* Problem *
Search the data for the string "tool" and copy each line in which it appears.

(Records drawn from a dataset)
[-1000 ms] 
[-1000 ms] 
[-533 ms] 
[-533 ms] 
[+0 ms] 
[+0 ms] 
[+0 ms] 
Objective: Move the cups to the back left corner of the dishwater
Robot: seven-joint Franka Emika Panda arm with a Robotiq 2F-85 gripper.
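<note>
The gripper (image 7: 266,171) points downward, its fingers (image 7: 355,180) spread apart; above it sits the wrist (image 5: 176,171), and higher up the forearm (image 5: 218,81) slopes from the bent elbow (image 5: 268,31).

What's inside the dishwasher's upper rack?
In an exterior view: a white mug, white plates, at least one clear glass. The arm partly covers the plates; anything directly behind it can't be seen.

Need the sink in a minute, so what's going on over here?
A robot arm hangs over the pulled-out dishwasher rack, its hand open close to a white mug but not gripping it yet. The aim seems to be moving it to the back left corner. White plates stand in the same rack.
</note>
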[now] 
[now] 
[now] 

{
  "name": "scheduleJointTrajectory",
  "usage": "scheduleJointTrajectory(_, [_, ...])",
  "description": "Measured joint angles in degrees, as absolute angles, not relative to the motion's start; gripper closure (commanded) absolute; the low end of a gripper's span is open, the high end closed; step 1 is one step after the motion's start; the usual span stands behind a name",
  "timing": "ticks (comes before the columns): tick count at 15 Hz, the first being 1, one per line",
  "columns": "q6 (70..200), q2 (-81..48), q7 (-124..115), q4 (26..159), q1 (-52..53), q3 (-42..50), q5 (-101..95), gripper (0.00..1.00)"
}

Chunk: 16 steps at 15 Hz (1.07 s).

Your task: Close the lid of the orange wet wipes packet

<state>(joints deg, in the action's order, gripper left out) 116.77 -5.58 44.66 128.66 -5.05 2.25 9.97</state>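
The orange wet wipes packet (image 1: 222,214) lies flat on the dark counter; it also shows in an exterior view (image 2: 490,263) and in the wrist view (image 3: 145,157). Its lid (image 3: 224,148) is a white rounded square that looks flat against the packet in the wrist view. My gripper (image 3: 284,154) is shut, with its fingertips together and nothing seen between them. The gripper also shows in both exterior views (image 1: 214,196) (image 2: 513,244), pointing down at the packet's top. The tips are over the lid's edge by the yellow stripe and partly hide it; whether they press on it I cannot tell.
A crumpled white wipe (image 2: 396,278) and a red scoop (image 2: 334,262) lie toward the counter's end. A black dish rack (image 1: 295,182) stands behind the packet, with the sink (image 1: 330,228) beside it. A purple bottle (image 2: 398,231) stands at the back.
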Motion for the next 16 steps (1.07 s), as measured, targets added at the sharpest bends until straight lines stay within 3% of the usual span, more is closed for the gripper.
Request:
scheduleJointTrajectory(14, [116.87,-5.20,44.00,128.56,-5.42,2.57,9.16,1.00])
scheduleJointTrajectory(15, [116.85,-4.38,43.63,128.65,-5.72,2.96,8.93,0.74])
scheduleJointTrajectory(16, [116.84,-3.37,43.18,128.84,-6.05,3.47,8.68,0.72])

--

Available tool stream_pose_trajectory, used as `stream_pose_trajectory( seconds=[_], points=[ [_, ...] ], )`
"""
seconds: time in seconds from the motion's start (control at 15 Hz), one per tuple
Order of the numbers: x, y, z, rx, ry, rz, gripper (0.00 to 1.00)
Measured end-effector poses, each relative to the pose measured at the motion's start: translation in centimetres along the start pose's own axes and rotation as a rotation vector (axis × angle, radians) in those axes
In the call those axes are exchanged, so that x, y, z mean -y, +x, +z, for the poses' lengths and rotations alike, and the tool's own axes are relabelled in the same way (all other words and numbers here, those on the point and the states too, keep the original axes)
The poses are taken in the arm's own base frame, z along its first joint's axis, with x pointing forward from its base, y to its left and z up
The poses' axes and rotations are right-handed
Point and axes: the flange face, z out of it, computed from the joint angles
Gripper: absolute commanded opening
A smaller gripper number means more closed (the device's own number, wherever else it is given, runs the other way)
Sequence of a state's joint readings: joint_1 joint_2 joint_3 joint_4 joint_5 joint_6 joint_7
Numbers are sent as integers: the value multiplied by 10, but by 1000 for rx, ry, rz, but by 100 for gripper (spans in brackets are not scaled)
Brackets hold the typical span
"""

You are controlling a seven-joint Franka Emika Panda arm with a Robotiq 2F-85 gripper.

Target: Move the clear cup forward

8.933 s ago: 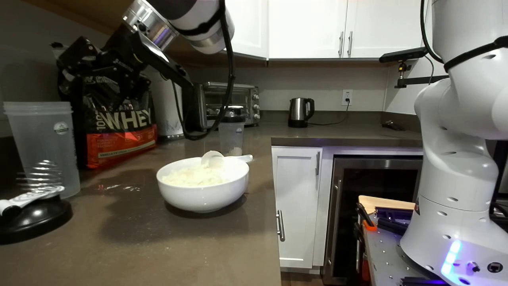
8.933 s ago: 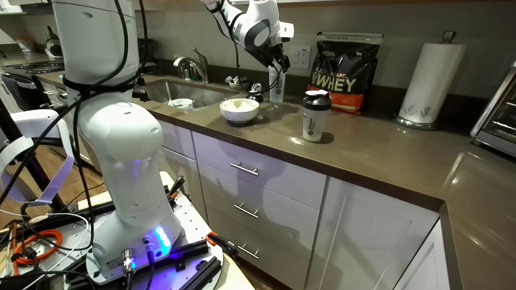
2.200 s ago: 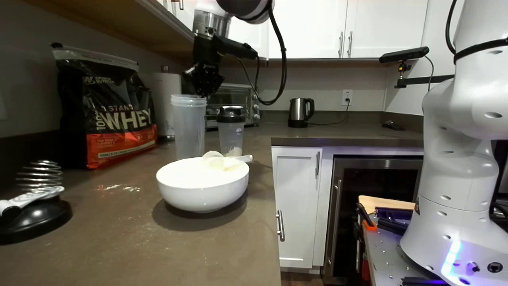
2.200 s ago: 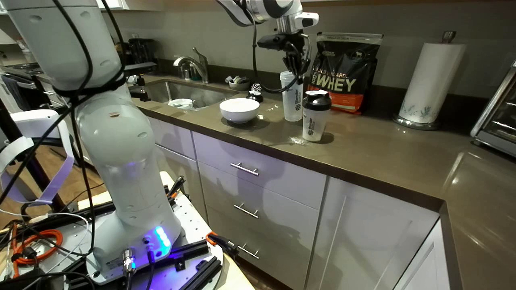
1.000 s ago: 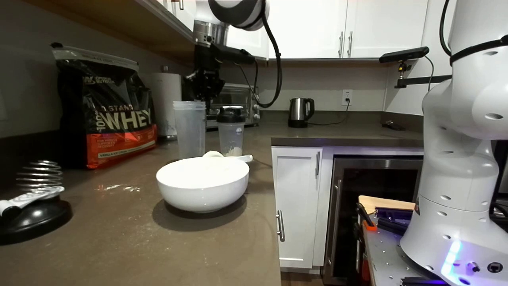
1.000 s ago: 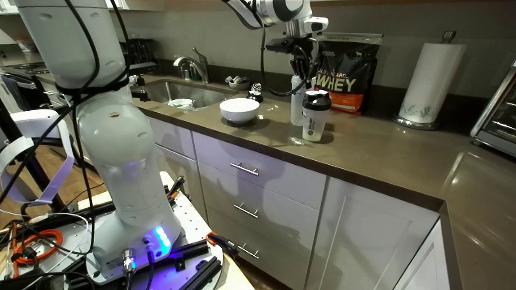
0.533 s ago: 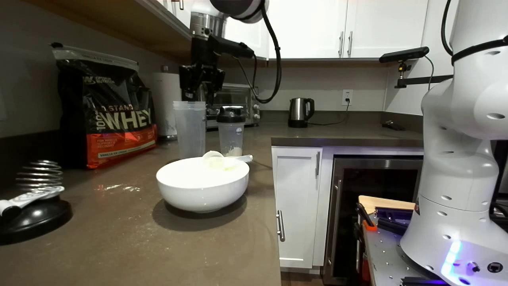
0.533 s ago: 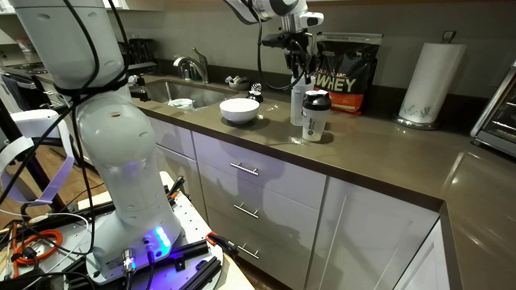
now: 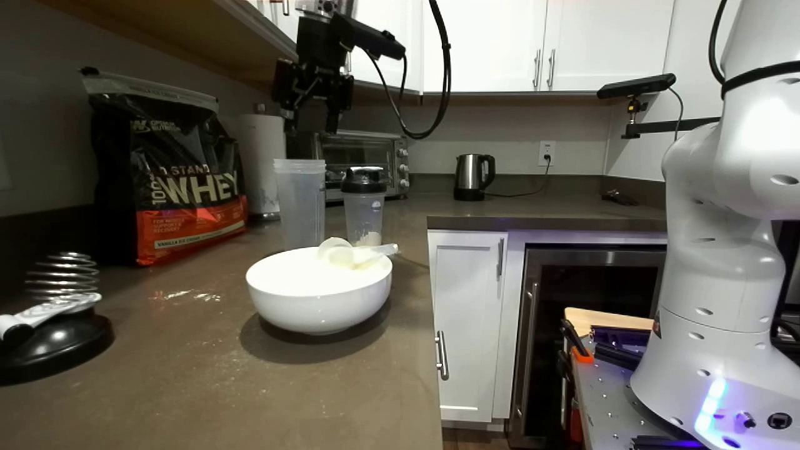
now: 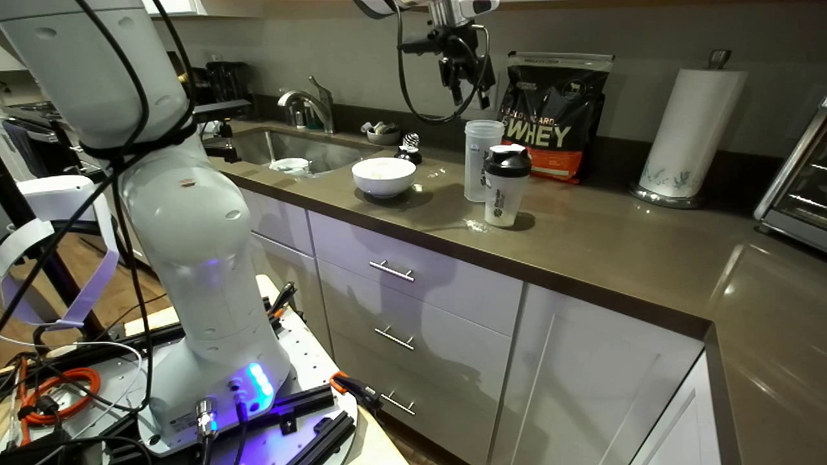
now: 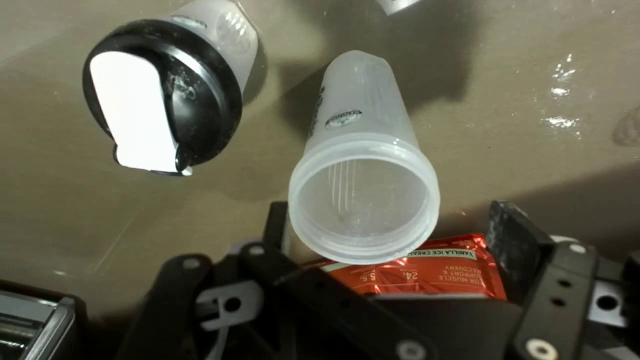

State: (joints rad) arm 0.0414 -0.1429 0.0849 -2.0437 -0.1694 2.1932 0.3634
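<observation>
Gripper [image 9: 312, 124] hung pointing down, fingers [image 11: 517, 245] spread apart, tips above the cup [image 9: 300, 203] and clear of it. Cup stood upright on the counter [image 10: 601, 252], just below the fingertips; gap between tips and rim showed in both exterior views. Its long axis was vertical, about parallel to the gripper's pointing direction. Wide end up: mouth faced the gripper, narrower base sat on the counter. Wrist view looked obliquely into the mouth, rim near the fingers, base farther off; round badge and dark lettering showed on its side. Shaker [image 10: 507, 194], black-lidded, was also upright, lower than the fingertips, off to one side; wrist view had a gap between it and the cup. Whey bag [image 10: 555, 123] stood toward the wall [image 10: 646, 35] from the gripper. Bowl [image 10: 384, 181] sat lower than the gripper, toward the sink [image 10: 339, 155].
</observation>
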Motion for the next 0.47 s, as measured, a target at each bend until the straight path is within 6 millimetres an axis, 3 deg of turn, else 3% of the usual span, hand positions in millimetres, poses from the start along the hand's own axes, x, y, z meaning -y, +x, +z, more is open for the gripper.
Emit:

* Solution for this task *
Available tool stream_pose_trajectory, used as `stream_pose_trajectory( seconds=[_], points=[ [_, ...] ], )`
In the call those axes are exchanged, so that x, y, z mean -y, +x, +z, for the poses' lengths and rotations alike, and the tool's own axes are relabelled in the same way (all other words and numbers here, those on the point and the states too, keep the original axes)

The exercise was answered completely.